(The data)
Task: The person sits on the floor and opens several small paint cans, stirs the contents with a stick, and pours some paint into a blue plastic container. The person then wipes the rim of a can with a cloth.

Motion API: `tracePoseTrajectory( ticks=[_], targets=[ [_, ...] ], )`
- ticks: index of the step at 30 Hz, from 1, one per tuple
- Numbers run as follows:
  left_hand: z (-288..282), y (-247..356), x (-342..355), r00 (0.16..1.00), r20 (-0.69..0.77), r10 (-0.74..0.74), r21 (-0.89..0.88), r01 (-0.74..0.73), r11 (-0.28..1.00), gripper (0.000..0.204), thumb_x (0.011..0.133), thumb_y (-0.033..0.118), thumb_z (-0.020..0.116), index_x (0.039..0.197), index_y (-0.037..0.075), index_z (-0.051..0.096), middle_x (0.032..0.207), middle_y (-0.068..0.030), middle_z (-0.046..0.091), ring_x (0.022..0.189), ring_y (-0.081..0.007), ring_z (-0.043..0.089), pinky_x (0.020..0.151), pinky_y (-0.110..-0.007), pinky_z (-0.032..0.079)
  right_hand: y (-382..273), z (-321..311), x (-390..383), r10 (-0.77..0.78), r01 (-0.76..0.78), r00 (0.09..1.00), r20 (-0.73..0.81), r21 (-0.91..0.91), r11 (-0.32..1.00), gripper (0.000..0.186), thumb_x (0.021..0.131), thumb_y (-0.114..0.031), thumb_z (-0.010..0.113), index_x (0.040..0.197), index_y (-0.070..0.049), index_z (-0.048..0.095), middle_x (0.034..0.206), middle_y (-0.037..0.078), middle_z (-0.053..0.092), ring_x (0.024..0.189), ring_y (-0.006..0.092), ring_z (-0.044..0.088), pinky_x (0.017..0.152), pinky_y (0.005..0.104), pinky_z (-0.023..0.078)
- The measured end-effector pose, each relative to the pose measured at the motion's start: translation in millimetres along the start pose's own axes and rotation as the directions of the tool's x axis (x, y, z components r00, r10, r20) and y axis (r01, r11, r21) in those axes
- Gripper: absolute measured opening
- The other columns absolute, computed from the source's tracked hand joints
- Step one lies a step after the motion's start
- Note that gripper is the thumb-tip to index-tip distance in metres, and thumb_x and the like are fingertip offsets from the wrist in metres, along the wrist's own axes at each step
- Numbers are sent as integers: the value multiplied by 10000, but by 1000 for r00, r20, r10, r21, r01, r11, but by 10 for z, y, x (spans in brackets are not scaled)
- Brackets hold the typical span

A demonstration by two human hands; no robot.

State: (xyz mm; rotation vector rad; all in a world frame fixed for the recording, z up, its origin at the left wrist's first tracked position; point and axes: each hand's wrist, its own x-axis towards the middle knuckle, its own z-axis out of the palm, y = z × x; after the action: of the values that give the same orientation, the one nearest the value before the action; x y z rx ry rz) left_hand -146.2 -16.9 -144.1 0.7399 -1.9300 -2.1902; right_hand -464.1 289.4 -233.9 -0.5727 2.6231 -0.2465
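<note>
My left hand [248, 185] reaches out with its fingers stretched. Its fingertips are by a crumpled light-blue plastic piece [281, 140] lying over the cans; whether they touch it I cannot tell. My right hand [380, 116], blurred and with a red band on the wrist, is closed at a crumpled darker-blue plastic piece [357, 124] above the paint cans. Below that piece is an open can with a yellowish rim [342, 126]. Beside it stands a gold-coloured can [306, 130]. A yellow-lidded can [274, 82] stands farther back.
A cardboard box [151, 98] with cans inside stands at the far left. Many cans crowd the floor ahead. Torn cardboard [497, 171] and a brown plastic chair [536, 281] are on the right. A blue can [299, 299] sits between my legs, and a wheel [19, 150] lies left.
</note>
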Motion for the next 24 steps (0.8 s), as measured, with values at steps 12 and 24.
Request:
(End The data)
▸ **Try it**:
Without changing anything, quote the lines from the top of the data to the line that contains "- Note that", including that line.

▸ **Output below**:
Task: The person sits on the floor and opens several small paint cans, stirs the contents with a stick, and pours some paint into a blue plastic container. The person then wipes the rim of a can with a cloth.

Motion API: `tracePoseTrajectory( ticks=[_], targets=[ [_, ...] ], )`
- ticks: index of the step at 30 Hz, from 1, one per tuple
- Numbers run as follows:
  left_hand: z (-288..282), y (-247..356), x (-342..355), r00 (0.16..1.00), r20 (-0.69..0.77), r10 (-0.74..0.74), r21 (-0.89..0.88), r01 (-0.74..0.73), r11 (-0.28..1.00), gripper (0.000..0.204), thumb_x (0.011..0.133), thumb_y (-0.033..0.118), thumb_z (-0.020..0.116), index_x (0.039..0.197), index_y (-0.037..0.075), index_z (-0.051..0.096), middle_x (0.032..0.207), middle_y (-0.068..0.030), middle_z (-0.046..0.091), ring_x (0.022..0.189), ring_y (-0.081..0.007), ring_z (-0.043..0.089), pinky_x (0.020..0.151), pinky_y (-0.110..-0.007), pinky_z (-0.032..0.079)
  right_hand: y (-382..273), z (-321..311), x (-390..383), r10 (-0.77..0.78), r01 (-0.76..0.78), r00 (0.09..1.00), r20 (-0.73..0.81), r21 (-0.91..0.91), r11 (-0.32..1.00), gripper (0.000..0.186), thumb_x (0.021..0.131), thumb_y (-0.114..0.031), thumb_z (-0.010..0.113), index_x (0.040..0.197), index_y (-0.070..0.049), index_z (-0.048..0.095), middle_x (0.034..0.206), middle_y (-0.037..0.078), middle_z (-0.053..0.092), ring_x (0.024..0.189), ring_y (-0.006..0.092), ring_z (-0.044..0.088), pinky_x (0.017..0.152), pinky_y (0.005..0.104), pinky_z (-0.023..0.078)
- The measured end-effector pose, each relative to the pose measured at the motion's start: translation in millimetres along the start pose's own axes and rotation as the directions of the tool's x axis (x, y, z components r00, r10, r20) and y axis (r01, r11, r21) in those axes
- Gripper: absolute measured opening
- The other columns absolute, computed from the source's tracked hand joints
- Step one lies a step after the motion's start
- Note that gripper is the thumb-tip to index-tip distance in metres, and thumb_x and the like are fingertip offsets from the wrist in metres, along the wrist's own axes at each step

Nothing remains to be done, and the exercise is complete.